‘It’s almost impossible to root for the feeble and highly self-destructive protagonist’
Staged during our nation’s golden jubilee and ahead of our next general election, Wild Rice’s take on Public Enemy – first written by Henrik Ibsen over a century ago, adapted by David Harrower in 2013 and now relocated to a fictionalised Singapore – promises to get us talking about difficult things. We went into the theatre ready to be confronted by a series of uncomfortable truths about a society bound by a selfish majority, and yet, despite this being a visually stunning production, we’re not convinced that its ambitious goal was achieved.
The plot revolves around Dr Thomas Chee (Ivan Heng), the medical director of the country’s well-renowned natural spas, who is hell-bent on exposing the toxic state of its waters. While he has his initial supporters, including members of the press and the business community, he soon gets tangled in a web of social, governmental and personal interests. Ultimately, he is thrown under the bus by a political system headed by his influential brother, the mayor Peter Chee (Lim Kay Siu).
The point of Ibsen’s iconic work is to critique the perils of a complacent society, whose inability to think for itself allows those in power to manipulate situations and sentiments in order to satisfy their own agenda. But the production doesn’t get this across, as Thomas quickly loses sight of his noble goal of bringing the truth to light once the tides and ‘solid majority’ turn against him. He declares that he loves his country in his rambling speech at the climax of the play – which was hurled at the audience with the house lights turned on – but he never shows that love in action. He declares that he is dedicated to his family, but he’s willing to put them all in danger because of his own ego. He declares that he is after the truth – but we’re not even sure whether the findings in the report are accurate. (We’re reminded by Peter that Thomas didn’t try to get a second opinion on them.) And when he declares at the end that he’s remaining in town after being branded a public enemy, he’s no longer fighting for the truth – he is, instead, fighting against his brother and the people who don’t agree with his views.
There are indeed many powerful themes and issues that the production could play with – from sibling rivalry and the responsibility of the media to a man’s duty to himself, his family and his nation – and while all of them are lightly touched upon, they are never explored to their full extent. The characters are also introduced without context, which makes it difficult for us to empathise with them. But most importantly, it’s almost impossible to root for the feeble and highly self-destructive protagonist, even though he is portrayed as a hero right until the final scene. So while we’re troubled by the fact that the nation is wrought by political and social back-scratching, we’re left at a loss about the play’s central message. The combination of these elements results in a piece that feels clumsy, convoluted, and diluted.

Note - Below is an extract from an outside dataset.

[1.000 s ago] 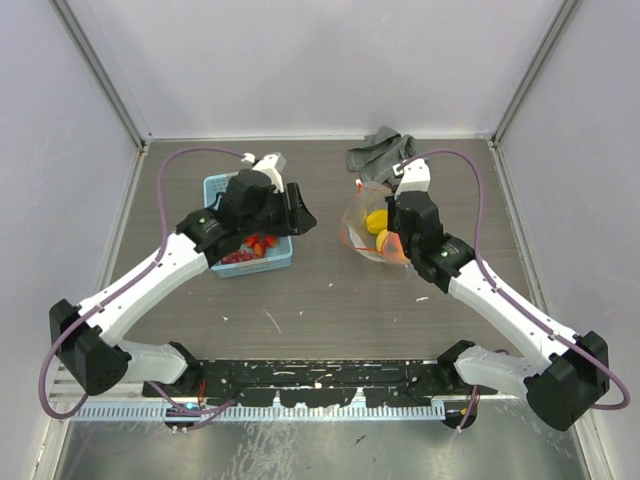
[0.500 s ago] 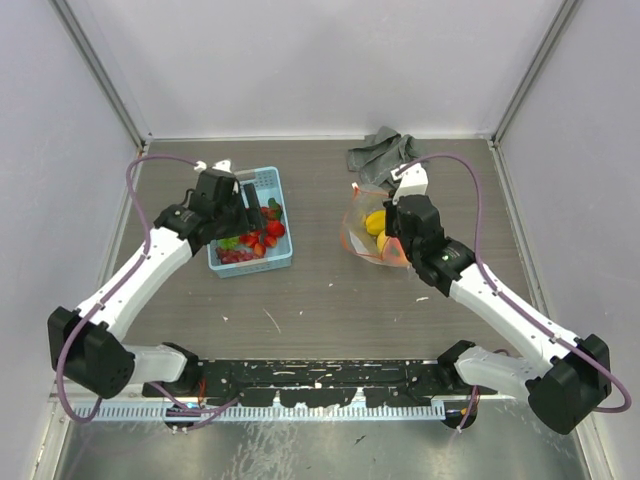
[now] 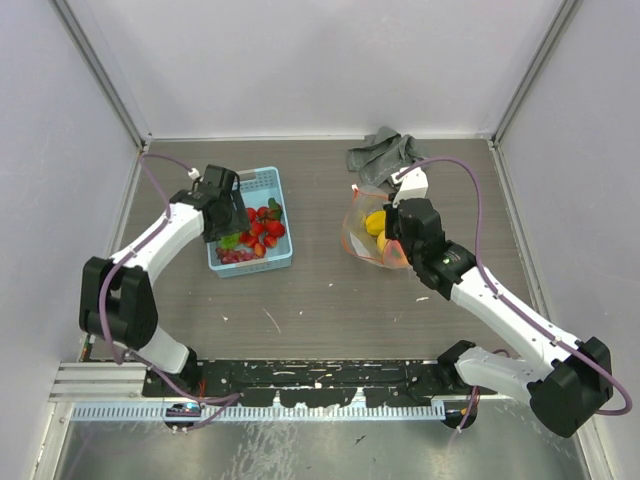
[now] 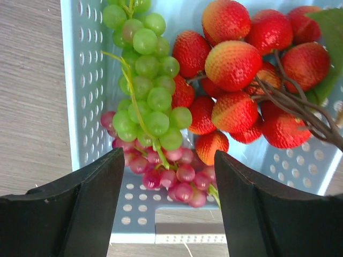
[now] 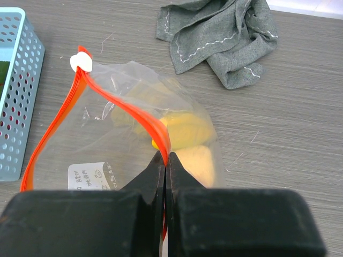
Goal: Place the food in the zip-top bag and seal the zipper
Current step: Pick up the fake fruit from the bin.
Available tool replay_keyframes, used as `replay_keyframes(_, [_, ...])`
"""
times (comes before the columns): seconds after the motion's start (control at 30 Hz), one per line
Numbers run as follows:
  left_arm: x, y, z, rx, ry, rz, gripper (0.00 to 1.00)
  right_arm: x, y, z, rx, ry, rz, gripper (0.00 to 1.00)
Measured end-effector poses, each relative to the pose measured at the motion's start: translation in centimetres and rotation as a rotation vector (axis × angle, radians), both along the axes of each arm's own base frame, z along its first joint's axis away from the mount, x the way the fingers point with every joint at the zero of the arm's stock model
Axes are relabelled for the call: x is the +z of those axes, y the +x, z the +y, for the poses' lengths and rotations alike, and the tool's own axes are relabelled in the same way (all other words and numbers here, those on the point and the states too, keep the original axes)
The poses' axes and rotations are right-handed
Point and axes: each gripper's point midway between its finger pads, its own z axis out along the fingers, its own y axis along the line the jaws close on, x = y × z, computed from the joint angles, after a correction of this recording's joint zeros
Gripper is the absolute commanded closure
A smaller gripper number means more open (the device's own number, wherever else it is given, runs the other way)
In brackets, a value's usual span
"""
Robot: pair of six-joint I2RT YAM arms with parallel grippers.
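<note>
The clear zip-top bag (image 3: 368, 232) (image 5: 128, 144) lies right of centre with a yellow lemon (image 5: 185, 133) and a pale peach (image 5: 199, 163) inside. My right gripper (image 5: 166, 160) (image 3: 392, 232) is shut on its red-orange zipper (image 5: 144, 120), holding one side of the mouth up. Green grapes (image 4: 144, 80), purple grapes (image 4: 171, 171) and red strawberries (image 4: 236, 64) (image 3: 262, 228) lie in the blue basket. My left gripper (image 4: 169, 214) (image 3: 222, 222) hangs open above the basket's near end, over the purple grapes, with nothing between its fingers.
The light blue perforated basket (image 3: 286, 250) (image 4: 80, 96) stands left of centre. A crumpled grey cloth (image 3: 380, 155) (image 5: 225, 37) lies behind the bag near the back wall. Side walls close in the table.
My left arm has swung back to the left, from the basket's right side to over its near left part, and its jaws have opened wider. The right gripper has kept its hold on the zipper.
</note>
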Motion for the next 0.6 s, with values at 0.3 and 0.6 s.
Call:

That said, as a theatrical performance, it’s aesthetically very attractive. Wong Chee Wai’s sleek, grey set, when paired with Lai Chan’s impeccable outfits and the cinematic lighting and sound effects, provides a very slick backdrop for the story. The cast is also composed of able actors: Heng channels the rash, frumpy and impassionate doctor compellingly; Serene Chen supports him well as his poor, loyal wife, Katherine; while Ghafir Akbar makes for a suitably slimy and fickle editor of the local newspaper. The rest of his family and acquaintances are likewise competently played, but Lim deserves special mention for filling the stage with his larger-than-life presence as the mayor, even when he’s merely glowering silently in the corner.
Overall, this is a performance that unfortunately has more style than substance. The fantastic set and good acting make for two straight hours of decent entertainment, but strip the visual appeal away and what we’re left with is a weak adapted script that never quite delivers the sting that it threatened to.